Além disso, é também um dos poucos lugares que permitem que o estrangeiro trabalhe enquanto estuda. Uma oportunidade única para conhecer gente de várias nacionalidades. Alexandre Dalfior, analista internacional formado pela PUC Minas, realizou um intercâmbio para a Austrália durante sua graduação em 2003. A ideia, a principio, era ficar apenas seis meses, mas Alexandre gostou tanto do país que acabou ficando por três anos! Confira abaixo o relato do internacionalista sobre sua experiência.

“Embarquei para a Austrália no segundo semestre de 2003. À época cursava o penúltimo ano do curso de Relações Internacionais na PUC Minas, e tinha como objetivo principal aperfeiçoar o meu inglês. Quando deixei o Brasil nem imaginava que o período previsto de seis meses de intercâmbio se estenderia por três anos!

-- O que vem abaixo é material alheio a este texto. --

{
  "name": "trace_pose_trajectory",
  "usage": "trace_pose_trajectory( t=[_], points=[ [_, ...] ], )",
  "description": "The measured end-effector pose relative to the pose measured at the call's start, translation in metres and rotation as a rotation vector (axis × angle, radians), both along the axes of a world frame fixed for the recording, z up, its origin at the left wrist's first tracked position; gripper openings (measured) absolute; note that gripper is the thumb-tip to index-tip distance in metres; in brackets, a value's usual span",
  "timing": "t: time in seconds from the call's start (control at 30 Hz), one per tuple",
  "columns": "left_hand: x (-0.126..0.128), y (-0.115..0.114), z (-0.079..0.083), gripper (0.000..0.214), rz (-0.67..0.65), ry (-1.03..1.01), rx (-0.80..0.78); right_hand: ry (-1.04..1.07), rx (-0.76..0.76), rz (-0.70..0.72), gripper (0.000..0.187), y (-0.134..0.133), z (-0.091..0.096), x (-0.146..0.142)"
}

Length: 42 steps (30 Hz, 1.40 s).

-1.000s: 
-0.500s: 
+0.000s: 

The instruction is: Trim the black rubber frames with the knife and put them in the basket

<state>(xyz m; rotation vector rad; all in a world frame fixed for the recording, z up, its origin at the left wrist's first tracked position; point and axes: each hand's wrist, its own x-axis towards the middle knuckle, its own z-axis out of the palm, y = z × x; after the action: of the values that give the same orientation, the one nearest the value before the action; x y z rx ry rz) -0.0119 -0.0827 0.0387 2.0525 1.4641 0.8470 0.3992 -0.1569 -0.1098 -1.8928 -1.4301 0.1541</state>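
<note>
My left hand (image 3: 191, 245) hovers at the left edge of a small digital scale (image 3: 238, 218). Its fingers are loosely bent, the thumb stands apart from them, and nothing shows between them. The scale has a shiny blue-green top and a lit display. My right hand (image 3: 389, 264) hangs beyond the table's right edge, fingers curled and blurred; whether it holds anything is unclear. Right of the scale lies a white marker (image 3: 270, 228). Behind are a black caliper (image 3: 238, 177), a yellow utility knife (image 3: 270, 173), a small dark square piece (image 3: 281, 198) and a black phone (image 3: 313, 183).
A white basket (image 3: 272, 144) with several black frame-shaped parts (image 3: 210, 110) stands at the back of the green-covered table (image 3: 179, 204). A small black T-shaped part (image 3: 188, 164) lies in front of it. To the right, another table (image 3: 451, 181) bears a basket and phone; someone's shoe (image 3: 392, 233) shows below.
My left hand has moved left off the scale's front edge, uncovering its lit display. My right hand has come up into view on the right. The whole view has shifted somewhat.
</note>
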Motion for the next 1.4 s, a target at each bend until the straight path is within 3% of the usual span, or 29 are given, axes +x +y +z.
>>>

A Austrália parece ser hoje um dos destinos favoritos dos estudantes brasileiros, mas em 2003 ainda não estava tão em voga. Escolhi o país basicamente pela possibilidade de conciliar o trabalho ao estudo (o visto de estudante permite o “part- time job”) e pelo clima parecido com o do Brasil.

Fiquei em Brisbane nos primeiros seis meses. Meu primeiro impacto cultural ocorreu assim que saí do aeroporto. A todo o momento achava que o carro iria bater devido à mão inglesa rs.. É claro que a limpeza, a organização, a beleza do país e o jeito descontraído do australiano iriam me conquistar em pouco tempo. Mas um evento me marcou pra sempre. Todos os anos a cidade realiza o “Brisbane Festival”.  Durante uma semana, dezenas de espetáculos de teatro, música, dança etc. são oferecidos para a população, e no último dia acontece uma grande queima de fogos. Pois bem, me recordo que nesse último dia de evento estava caminhando à beira do rio com uns amigos, que era um dos lugares favoritos dos “locais” para assistir a queima de fogos. Qual foi a minha surpresa ao perceber que, por um percurso de pelo menos 3 km, as centenas de pessoas já posicionadas – com seus “coolers” de cerveja, cadeiras, sombrinhas e petiscos – ouviam, todos, a mesma rádio, que era a rádio oficial do evento.  A primeira coisa que pensei foi: no meu país estaria acontecendo uma  competição de estilos musicais além de cada um estar tentando escutar o seu som mais alto que o outro. Mas ali não: todos sintonizados em uma mesma rádio e, entre uma música e outra, alguns testemunhos das pessoas sobre o que consideravam ser os melhores momentos daquela semana,  sempre saudando o privilégio de morar em uma cidade como Brisbane. Fiquei encantado com o fato de um povo conseguir compartilhar uma identidade tão forte em torno de algo que não era carnaval ou futebol.  Compartilhavam o orgulho de fazer parte daquela cidade e o fato de poderem contribuir, enquanto cidadãos, para que ela fosse uma das melhores cidades do mundo para se viver, como dizia o radialista.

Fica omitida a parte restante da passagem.